Based on the non-open source nature of biopharmaceutical data, the development of AI pharmaceuticals is likely to eventually go in two directions. The first is MNCs with strong financial resources, which have accumulated a large amount of R&D experience and data over the years, and have begun to invest in AI assets; the second is domestic CRO companies that are mainly transforming into AI pharmaceuticals, because they have previously undertaken With a large number of domestic and foreign R&D projects, it has strong database construction capabilities. What it lacks is the construction of large algorithm models. The computing power problem can be solved through cooperation with technology companies such as Alibaba Cloud and Tencent Cloud.
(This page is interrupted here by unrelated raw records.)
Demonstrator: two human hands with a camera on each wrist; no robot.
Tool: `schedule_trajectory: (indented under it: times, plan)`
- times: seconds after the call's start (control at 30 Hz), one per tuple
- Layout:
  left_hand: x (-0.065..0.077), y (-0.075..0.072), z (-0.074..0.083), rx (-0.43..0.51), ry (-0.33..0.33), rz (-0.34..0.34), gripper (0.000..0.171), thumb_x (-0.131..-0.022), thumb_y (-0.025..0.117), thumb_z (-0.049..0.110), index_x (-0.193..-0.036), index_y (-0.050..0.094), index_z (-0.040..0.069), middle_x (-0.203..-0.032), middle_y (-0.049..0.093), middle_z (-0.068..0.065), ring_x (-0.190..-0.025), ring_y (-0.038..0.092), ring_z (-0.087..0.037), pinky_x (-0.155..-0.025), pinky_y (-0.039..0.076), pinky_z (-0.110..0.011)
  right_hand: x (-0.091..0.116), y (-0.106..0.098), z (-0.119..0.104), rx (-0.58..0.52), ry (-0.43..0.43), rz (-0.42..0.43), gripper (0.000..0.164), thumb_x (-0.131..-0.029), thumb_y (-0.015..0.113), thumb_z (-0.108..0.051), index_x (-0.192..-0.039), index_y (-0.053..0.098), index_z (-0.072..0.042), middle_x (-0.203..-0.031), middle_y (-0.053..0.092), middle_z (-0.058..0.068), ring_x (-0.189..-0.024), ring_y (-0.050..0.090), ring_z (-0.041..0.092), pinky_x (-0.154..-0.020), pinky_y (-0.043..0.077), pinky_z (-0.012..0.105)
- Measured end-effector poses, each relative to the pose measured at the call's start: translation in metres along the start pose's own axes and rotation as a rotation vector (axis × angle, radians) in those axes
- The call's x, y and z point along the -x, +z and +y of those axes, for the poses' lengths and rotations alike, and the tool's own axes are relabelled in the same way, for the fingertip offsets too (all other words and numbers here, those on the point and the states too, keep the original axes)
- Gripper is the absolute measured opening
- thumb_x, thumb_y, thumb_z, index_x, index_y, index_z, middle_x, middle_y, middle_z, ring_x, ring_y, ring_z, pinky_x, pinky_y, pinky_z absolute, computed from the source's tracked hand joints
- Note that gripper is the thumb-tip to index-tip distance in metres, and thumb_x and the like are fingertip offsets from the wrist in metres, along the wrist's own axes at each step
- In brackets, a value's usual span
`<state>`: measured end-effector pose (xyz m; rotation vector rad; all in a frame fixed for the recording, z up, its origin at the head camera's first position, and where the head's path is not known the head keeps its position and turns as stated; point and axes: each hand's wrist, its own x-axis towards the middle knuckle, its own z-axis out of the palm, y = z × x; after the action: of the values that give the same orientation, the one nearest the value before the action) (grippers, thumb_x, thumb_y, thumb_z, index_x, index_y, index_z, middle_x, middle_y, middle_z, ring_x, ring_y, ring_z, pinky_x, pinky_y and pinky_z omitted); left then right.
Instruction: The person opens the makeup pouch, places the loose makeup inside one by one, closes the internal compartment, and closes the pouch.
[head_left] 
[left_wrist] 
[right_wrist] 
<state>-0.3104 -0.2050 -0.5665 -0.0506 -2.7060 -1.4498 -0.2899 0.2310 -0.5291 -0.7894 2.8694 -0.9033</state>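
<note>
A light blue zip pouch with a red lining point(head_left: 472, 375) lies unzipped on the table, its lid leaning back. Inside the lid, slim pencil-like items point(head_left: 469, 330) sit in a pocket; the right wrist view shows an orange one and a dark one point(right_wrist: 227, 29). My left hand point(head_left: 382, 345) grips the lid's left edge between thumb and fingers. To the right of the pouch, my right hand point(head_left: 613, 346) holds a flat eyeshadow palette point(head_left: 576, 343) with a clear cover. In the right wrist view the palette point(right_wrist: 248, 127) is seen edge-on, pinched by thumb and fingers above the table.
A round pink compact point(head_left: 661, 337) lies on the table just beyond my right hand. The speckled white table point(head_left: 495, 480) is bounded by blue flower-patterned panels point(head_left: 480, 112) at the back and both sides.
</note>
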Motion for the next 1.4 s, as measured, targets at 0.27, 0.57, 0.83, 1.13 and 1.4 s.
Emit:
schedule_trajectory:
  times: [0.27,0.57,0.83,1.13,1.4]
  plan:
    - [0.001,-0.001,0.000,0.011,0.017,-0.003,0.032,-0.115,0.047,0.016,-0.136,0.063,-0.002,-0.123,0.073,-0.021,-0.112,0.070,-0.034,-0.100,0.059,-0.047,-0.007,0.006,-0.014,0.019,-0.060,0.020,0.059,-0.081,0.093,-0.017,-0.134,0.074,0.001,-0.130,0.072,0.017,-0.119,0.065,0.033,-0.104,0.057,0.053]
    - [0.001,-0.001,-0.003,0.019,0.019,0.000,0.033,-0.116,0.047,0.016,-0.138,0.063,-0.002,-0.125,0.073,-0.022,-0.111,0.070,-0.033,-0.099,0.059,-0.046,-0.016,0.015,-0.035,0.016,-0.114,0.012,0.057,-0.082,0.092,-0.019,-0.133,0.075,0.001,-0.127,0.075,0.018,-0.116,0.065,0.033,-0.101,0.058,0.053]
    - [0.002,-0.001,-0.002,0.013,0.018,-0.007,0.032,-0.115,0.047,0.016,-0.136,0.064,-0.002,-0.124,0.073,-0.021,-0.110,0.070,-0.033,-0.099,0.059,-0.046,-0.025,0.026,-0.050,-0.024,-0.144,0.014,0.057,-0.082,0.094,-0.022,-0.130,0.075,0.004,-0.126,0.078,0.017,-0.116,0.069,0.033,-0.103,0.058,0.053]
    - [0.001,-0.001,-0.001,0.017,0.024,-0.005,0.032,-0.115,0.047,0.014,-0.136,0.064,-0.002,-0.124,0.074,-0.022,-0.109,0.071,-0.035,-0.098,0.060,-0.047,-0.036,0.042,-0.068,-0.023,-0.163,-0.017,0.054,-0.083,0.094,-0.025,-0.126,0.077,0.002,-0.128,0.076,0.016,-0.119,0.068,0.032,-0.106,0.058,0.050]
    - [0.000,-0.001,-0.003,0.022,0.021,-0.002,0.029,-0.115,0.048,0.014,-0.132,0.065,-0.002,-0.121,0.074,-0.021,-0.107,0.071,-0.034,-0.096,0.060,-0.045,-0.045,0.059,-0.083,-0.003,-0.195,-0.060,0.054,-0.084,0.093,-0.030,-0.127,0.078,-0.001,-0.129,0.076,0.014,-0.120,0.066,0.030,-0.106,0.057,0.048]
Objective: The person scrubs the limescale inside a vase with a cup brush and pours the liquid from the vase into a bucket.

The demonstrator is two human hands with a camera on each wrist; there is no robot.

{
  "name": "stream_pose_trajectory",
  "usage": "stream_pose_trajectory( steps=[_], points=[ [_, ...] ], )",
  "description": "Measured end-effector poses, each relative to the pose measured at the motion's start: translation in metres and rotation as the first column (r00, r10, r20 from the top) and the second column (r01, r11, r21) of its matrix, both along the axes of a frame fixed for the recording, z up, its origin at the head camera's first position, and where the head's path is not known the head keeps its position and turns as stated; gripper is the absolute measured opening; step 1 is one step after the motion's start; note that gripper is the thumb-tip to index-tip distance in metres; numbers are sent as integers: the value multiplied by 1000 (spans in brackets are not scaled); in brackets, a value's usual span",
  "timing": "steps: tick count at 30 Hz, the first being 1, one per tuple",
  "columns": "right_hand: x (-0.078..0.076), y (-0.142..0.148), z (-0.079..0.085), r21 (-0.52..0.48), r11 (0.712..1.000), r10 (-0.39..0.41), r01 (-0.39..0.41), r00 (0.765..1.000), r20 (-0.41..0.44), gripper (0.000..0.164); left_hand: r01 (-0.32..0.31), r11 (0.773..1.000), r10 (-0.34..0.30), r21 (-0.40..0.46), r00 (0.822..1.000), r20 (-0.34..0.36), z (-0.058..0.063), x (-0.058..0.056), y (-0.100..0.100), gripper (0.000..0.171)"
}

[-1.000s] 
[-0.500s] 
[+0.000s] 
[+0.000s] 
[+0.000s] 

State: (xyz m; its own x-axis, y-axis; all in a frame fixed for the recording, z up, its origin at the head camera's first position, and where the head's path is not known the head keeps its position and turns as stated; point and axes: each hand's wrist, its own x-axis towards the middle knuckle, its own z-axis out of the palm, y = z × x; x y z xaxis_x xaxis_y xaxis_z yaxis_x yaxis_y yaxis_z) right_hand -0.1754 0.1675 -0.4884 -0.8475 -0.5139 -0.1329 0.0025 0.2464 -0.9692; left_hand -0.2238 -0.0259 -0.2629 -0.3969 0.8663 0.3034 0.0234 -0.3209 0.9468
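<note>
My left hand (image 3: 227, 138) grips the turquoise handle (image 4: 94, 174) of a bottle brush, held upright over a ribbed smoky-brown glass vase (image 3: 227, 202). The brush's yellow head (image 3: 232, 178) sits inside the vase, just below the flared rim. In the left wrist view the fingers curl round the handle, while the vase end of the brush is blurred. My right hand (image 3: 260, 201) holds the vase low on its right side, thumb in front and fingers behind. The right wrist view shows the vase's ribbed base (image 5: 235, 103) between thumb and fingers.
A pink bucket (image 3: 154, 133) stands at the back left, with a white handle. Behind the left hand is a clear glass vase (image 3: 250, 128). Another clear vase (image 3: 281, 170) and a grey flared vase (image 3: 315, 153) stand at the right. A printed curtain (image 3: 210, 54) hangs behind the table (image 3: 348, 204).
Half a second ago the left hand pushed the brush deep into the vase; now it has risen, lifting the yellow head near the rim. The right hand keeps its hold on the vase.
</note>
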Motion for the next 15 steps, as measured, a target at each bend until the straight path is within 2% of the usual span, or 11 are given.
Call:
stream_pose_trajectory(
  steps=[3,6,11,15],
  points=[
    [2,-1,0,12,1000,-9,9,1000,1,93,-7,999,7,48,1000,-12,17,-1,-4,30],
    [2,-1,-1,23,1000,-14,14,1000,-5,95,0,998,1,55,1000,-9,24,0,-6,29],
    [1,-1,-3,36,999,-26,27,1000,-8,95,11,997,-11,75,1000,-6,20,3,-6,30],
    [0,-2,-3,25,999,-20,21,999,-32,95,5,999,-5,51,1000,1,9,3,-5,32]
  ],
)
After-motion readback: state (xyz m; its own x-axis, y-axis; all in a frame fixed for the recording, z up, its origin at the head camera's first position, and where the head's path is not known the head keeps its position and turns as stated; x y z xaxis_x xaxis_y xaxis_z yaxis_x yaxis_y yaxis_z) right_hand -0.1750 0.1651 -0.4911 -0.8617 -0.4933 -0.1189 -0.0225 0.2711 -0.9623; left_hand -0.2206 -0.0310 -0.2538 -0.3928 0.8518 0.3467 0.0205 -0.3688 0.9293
Since the domestic biopharmaceutical industry has just started and MNCs with long-term innovative drug research and development layout have not yet been formed, the first model is likely to be difficult to work in China. In the next few decades, CRO companies are likely to become the core assets of China’s AI pharmaceuticals, while overseas it is more of a confrontation and competition between various MNCs, and they will not be willing to open data to third parties. Even if NVIDIA wants to enter the game, it needs to invest in biopharmaceutical companies.
At this stage, domestic AI pharmaceuticals are in the early stages of development and can be roughly divided into three echelons. The first echelon is companies that have deployed AI pharmaceutical technology for many years, such as Chengdu HitGen, Hongbo Pharmaceuticals, Jingtai Technology, Yaoshi Technology, etc.; the second echelon is companies with rich research and development experience, but their deployment in the field of AI pharmaceuticals has just started. , such as WuXi AppTec, Medicilon, Haoyuan Pharmaceutical, etc.; the third echelon is other CRO companies with rich research and development experience, but have not yet deployed too deeply in AI.
In the field of AI pharmaceuticals, data is the industry’s first priority. The value of databases is much higher than the value of algorithms and computing power. This is why CRO companies are at the forefront of the domestic AI pharmaceutical industry.